Your goal: Transcribe the records below in full; pictures stay out of the copy.

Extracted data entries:
-.-.-
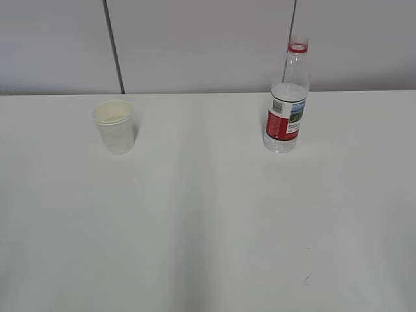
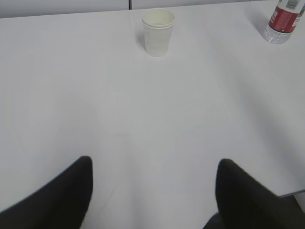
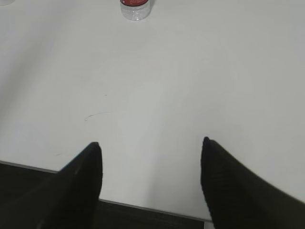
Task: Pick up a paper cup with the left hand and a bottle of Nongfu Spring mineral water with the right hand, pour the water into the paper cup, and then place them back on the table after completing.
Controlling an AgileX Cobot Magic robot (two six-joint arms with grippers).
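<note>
A white paper cup (image 1: 115, 127) stands upright on the white table (image 1: 208, 214) at the back left; it also shows in the left wrist view (image 2: 158, 31). A clear water bottle (image 1: 286, 97) with a red label and red neck ring stands upright at the back right, with no cap visible and clear water inside. Its base shows in the left wrist view (image 2: 282, 21) and the right wrist view (image 3: 136, 8). My left gripper (image 2: 155, 164) is open and empty, far in front of the cup. My right gripper (image 3: 151, 145) is open and empty over the table's near edge. Neither arm shows in the exterior view.
A grey panelled wall (image 1: 195, 45) runs behind the table. A small dark scuff mark (image 1: 307, 279) lies near the front right, also seen in the right wrist view (image 3: 97, 114). The table's front edge (image 3: 143, 207) lies below my right gripper.
</note>
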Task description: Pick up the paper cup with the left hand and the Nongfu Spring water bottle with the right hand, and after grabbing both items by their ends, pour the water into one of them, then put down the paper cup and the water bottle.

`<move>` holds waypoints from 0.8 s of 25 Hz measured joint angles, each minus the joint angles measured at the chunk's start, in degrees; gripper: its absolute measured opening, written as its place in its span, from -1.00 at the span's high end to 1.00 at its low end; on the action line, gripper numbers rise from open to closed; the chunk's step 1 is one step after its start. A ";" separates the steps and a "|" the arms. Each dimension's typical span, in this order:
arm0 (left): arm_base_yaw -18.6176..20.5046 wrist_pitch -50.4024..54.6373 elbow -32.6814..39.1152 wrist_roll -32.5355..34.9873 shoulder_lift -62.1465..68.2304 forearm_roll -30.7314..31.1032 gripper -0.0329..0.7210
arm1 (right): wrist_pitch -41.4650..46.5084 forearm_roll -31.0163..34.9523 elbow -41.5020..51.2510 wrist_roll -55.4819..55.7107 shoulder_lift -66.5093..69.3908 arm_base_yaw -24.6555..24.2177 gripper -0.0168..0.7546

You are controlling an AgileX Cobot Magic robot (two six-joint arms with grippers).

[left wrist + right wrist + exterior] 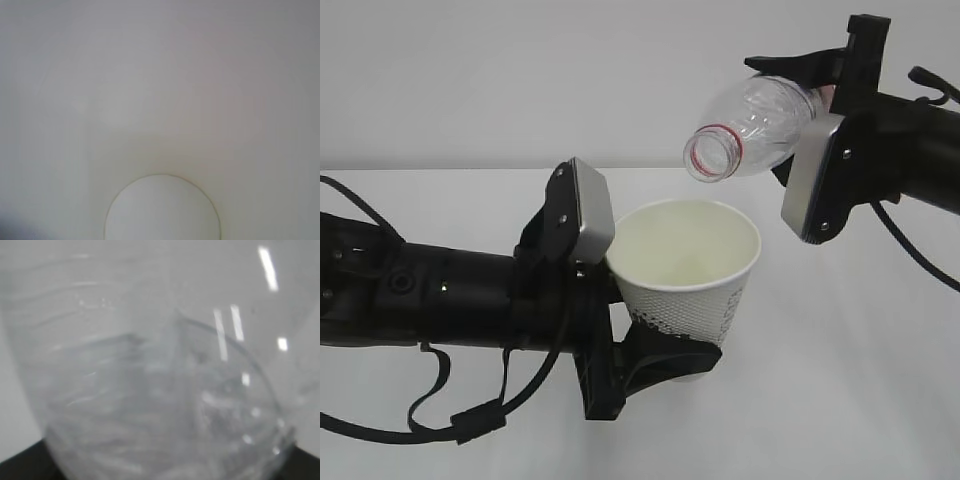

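paper cup (pixel 688 268) sits upright, clamped in our left hand (pixel 655 355) above the table (pixel 860 400); our right hand (pixel 820 120) grips the nongfu spring water bottle (pixel 750 128), tipped mouth-down just over the cup's rim.

You have a plain white surface (pixel 840 400) running from the near edge to the far side, where it meets a bare pale grey wall (pixel 520 70). Light is soft and even, and faint shadows fall on the surface near the middle.
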 joint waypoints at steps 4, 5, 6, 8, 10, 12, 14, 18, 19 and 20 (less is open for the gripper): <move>0.00 0.22 0.00 0.01 0.00 -1.53 -0.46 | -0.49 0.25 0.00 -0.51 0.00 0.00 -0.28; 0.00 0.22 0.00 0.01 0.00 -1.67 -0.46 | -0.70 0.52 0.00 -0.65 0.00 0.00 -0.28; 0.00 0.22 0.00 0.01 0.00 -1.67 -0.46 | -0.83 0.79 0.00 -1.06 0.00 0.00 -0.28; 0.00 0.22 0.00 0.01 0.00 -1.76 -0.46 | -1.19 1.17 0.00 -1.89 0.00 0.00 -0.28; 0.00 0.22 0.00 0.01 0.00 -1.76 -0.46 | -1.20 1.31 0.00 -2.23 0.00 0.00 -0.28; 0.00 0.22 0.00 0.01 0.00 -1.79 -0.46 | -1.30 1.43 0.00 -2.48 0.00 0.00 -0.28; 0.00 0.22 0.00 0.01 0.00 -1.79 -0.45 | -1.30 1.52 0.00 -2.96 0.00 0.00 -0.28; 0.00 0.22 0.00 0.01 0.00 -1.79 -0.45 | -1.30 1.65 0.00 -3.40 0.00 0.00 -0.28; 0.00 0.22 0.00 0.01 0.00 -1.79 -0.45 | -1.30 1.65 0.00 -3.57 0.00 0.00 -0.28; 0.00 0.22 0.00 0.01 0.00 -1.79 -0.45 | -1.30 1.65 0.00 -3.73 0.00 0.00 -0.28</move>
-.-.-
Exercise answer:
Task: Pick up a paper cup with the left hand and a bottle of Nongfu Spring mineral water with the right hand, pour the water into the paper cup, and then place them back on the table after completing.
Controlling an AgileX Cobot Magic robot (two six-joint arms with grippers).
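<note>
A white paper cup (image 1: 115, 127) stands upright on the white table (image 1: 208, 214) at the back left; it also shows in the left wrist view (image 2: 158, 31). A clear water bottle (image 1: 286, 97) with a red label and red neck ring stands upright at the back right, with no cap visible and clear water inside. Its base shows in the left wrist view (image 2: 282, 21) and the right wrist view (image 3: 136, 8). My left gripper (image 2: 155, 164) is open and empty, far in front of the cup. My right gripper (image 3: 151, 145) is open and empty over the table's near edge. Neither arm shows in the exterior view.
A grey panelled wall (image 1: 195, 45) runs behind the table. A small dark scuff mark (image 1: 307, 279) lies near the front right, also seen in the right wrist view (image 3: 97, 114). The table's front edge (image 3: 143, 207) lies below my right gripper.
</note>
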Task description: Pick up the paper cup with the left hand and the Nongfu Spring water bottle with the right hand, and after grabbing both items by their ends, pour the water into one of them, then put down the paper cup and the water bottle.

`<move>` holds waypoints from 0.8 s of 25 Hz measured joint angles, each minus the joint angles measured at the chunk's start, in degrees; gripper: its absolute measured opening, written as its place in its span, from -1.00 at the span's high end to 1.00 at its low end; on the action line, gripper numbers rise from open to closed; the chunk's step 1 is one step after its start. A ";" separates the steps and a "|" the arms. Each dimension's typical span, in this order:
arm0 (left): arm_base_yaw -18.6176..20.5046 wrist_pitch -50.4024..54.6373 elbow -32.6814..39.1152 wrist_roll -32.5355..34.9873 shoulder_lift -62.1465..68.2304 forearm_roll -30.7314..31.1032 gripper -0.0329..0.7210
arm1 (right): wrist_pitch -41.4650..46.5084 forearm_roll -31.0163..34.9523 elbow -41.5020..51.2510 wrist_roll -55.4819..55.7107 shoulder_lift -66.5093..69.3908 arm_base_yaw -24.6555..24.2177 gripper -0.0168..0.7546

You are controlling an AgileX Cobot Magic robot (two six-joint arms with grippers).

[left wrist + right wrist + exterior] 

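paper cup (pixel 688 268) sits upright, clamped in our left hand (pixel 655 355) above the table (pixel 860 400); our right hand (pixel 820 120) grips the nongfu spring water bottle (pixel 750 128), tipped mouth-down just over the cup's rim.

You have a plain white surface (pixel 840 400) running from the near edge to the far side, where it meets a bare pale grey wall (pixel 520 70). Light is soft and even, and faint shadows fall on the surface near the middle.
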 joint waypoints at steps 4, 5, 6, 8, 10, 12, 14, 18, 19 and 20 (less is open for the gripper): <move>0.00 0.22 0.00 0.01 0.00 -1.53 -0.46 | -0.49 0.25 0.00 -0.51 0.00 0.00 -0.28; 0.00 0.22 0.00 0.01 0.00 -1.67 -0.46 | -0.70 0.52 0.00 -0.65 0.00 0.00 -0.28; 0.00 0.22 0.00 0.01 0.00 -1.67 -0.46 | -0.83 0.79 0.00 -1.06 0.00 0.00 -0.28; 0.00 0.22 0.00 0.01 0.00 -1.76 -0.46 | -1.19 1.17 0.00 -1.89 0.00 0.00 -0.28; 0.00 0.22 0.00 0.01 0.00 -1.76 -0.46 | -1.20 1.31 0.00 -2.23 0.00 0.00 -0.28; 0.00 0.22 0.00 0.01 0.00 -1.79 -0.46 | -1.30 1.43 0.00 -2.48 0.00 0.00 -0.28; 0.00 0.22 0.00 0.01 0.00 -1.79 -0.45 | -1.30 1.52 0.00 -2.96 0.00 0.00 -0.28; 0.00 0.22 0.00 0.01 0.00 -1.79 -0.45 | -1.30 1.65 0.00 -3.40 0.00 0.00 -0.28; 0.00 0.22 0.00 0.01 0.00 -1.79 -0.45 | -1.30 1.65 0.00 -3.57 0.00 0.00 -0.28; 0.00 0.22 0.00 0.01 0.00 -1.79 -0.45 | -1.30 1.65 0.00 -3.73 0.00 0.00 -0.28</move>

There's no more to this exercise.